自己肯定感

自己肯定感

子育てについて勉強していると、“自己肯定感”という言葉をよく目にします。自己肯定感とは読んで字のごとく、「自分自身を肯定的に捉える感覚」ですね。

もう少し分かりやすく言い換えると、「自分は大切な人間だ」と自ら認める感覚と言えるでしょうか。

自らの能力や容姿にかかわらず、自分にはこの社会で生きていくだけの価値があり、周囲の人々もそれを認めてくれている。そんな、生きていく上で本来“当たり前“とも言えるような感覚です。

他人を尊重し、思いやり、社会や自分が所属する集団の中で役割を立派に果たせるような人間になるためには、前提としてこの”自己肯定感“が必要不可欠なのだそうです。

”当たり前“ではない

GOの目線から現代の社会を見る限り、この”自己肯定感“を持てずにいる人々が非常に多い様に感じます。特に若者に顕著で、能力はあるのに自分でそれを認められないでいる若者も多いです。

自己肯定感が持てないと、他人の価値を認めることが出来ず、また他人からの評価も素直に受け取ることができないため、人に対して信頼感を持ちにくくなります。また、必然的に自分の感情・意見を表現出来ず押し殺す様になってしまいますから、良い人間関係を築くことが難しくなります。

と、勉強をしていく中でふと気がつきました。

「これ、俺のことじゃね?」

自分に欠けていたもの

自己肯定感について調べれば調べるほど、学べば学ぶほど、自分自身のことを学んでいる様な感覚でした。

自分の存在に自信が持てないから、自分自身の価値を認められる材料を常に探し、自分をいつも説得している様な感覚。
自分より優れた能力をもった人の、悪い部分ばかり探してしまう感覚。

友人や親戚の成功・幸せを心から喜ぶことが出来ず、居心地の悪さを感じてしまう感覚。

全て、根っこは”自己肯定感“につながるのでした。

私には、自らを肯定する力が足りなかった。これを知った時には大きな衝撃でしたが、同時に、長年モヤモヤしていた霧が晴れた様な、そんな感覚を覚えました。

家庭環境が大切

”自己肯定感“を育むためには、幼い頃の家庭環境が重要である、と言います。乳幼児期の子供をたっぷり甘やかしてあげて、愛してあげると、自然にその感覚が育つというのです。

私の子供時代の家庭環境は、とても円満とは言い難いものでした。
両親は私が小学1年の時に離婚、その背景にあったのは父親の暴力でした。父は私には甘い人でしたが、母親に対しては別の顔を持っていた様です。そのことを、当時の私も知っていました。

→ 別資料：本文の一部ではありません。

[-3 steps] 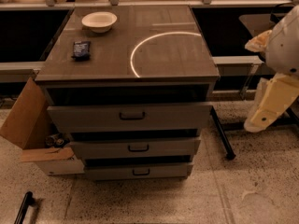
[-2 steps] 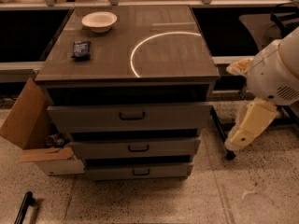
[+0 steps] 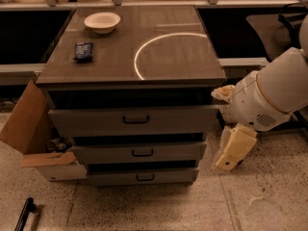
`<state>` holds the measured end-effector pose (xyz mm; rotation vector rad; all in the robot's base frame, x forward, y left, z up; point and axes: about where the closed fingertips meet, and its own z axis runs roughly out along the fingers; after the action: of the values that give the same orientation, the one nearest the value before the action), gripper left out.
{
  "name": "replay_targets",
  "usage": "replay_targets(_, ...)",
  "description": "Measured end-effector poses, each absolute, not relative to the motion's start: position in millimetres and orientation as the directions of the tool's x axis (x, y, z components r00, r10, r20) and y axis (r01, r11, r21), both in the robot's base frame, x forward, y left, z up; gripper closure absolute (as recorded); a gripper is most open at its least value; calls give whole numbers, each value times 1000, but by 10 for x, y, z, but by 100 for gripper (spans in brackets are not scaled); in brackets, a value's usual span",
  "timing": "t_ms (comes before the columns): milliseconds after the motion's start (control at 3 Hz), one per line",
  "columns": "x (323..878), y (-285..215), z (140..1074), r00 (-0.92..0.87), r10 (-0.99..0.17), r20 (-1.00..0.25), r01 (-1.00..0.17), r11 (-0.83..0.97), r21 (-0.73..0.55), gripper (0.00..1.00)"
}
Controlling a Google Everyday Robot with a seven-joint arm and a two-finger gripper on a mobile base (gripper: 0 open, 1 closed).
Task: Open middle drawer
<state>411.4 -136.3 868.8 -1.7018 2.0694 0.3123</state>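
The robot's arm has swung in from the right, bringing its cream claw (image 3: 235,148) lower, near the drawers' right edge and angled toward the floor; whether it is open cannot be told. The middle drawer (image 3: 106,154), between the top drawer (image 3: 86,121) and the bottom drawer (image 3: 110,178), has not moved.

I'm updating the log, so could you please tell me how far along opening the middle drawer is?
Done: nothing visible; the middle drawer does not look pulled out. In hand: the tool hangs right of the cabinet, near that drawer's height, clear of the drawer fronts. Left: move to the dark handle, grip it and pull.
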Motion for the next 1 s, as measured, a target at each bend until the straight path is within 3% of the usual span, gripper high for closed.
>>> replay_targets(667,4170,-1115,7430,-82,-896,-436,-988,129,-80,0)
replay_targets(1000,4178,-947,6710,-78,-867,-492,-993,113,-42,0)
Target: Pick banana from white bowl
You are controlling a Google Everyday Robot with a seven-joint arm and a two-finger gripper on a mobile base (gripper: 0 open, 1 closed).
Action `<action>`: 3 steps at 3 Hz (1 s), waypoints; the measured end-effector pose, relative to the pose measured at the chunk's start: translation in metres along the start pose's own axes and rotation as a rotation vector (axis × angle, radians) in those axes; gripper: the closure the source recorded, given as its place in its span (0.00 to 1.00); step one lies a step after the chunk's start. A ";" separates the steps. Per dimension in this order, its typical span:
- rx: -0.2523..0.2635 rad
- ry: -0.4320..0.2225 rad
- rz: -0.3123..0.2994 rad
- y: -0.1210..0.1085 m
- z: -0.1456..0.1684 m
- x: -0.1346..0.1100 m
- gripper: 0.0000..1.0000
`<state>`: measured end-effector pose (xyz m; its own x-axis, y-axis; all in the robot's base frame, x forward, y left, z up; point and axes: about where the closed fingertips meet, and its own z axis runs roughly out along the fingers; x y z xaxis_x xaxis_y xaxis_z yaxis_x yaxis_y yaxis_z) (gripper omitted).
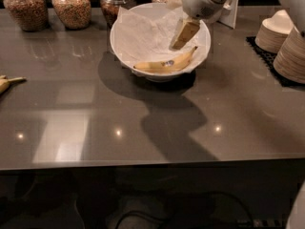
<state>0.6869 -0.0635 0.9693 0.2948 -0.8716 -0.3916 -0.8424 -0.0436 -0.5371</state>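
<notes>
The banana is yellow with a small dark sticker at mid-length. It lies along the front inner wall of the white bowl, on crumpled white paper, its right end pointing up toward the rim. My gripper hangs from the white arm at the upper right. It is inside the bowl, just above and behind the banana's right half, tilted down to the left. It looks apart from the banana.
Several glass jars of grains stand along the back edge. Stacks of small cream bowls sit on a black mat at the right. Another banana shows partly at the left edge. A white card stands behind the bowl.
</notes>
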 end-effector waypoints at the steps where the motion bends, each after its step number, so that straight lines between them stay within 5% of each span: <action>1: -0.043 -0.004 0.009 0.006 0.019 0.009 0.51; 3: -0.165 -0.018 0.046 0.039 0.046 0.020 0.46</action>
<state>0.6806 -0.0604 0.9063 0.2606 -0.8660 -0.4268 -0.9175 -0.0845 -0.3887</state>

想像以上のストレスだったと思います。

また同時に、学校でいじめを受けていました。
教科書を破られ、鉛筆を折られ、顔に唾を吐かれるような日常だったと記憶しています。

結果として教室に入れなくなり、小学校の半分以上を保健室登校で過ごしました。

3歳くらいまでの幼児期をどのように過ごしたのかほとんど記憶はありませんが、このような環境を生きていく中で、身の回りの大人や社会に対する信頼感・安心感は崩壊してしまったように感じていました。そこまでは自覚していました。

しかしそれは取りも直さず、自分自身の価値すらも崩壊してしまった、ということを意味していたようです。

これに気付くと、1つ心配なことが出来ました。
「自己肯定感」を持たない親に育てられた子供もまた、「自己肯定感」を持ち得ないのではないのか?
という疑問です。これは困りました。

円満でない家庭環境で育った私だからこそ、息子には絶対に同じ思いをさせたくありません。

30代にしてようやく気づいた私は、もう手遅れなような気もします。だからといって諦めてしまったら息子が可愛そう。ということで、理性でなんとかすることにしました。

”肯定できない自分ごと肯定する“

それは即ち、”自分を肯定できない自分ごと肯定する“ということです。

理屈でそう言っても、体に染み付いた性格は簡単には変えられません。相変わらず人付き合いは難しいし、自分を説得してるし。それでも、そんな自分ごと、認めてしまおう、という意識を持つことで、気持ちは軽くなりました。

この調子で、自己肯定できない自分も、ワガママ一杯な息子も、愛する奥さんも、全部ひっくるめて肯定してしまおう。そんな、自分自身よりも一回り大きな視点でものごとを見るようになりました。

そんな父の姿を、息子はどう思うか、わかりません。それでも、息子を丸ごと受け入れて、愛してやる。そんな覚悟が出来ました。

子育て=親育て

子育ては、一方的に親が子供を育てることではなく、子供と共に親も成長していくこと。そんなことを強く実感しています。息子くん、一緒に頑張ろうね。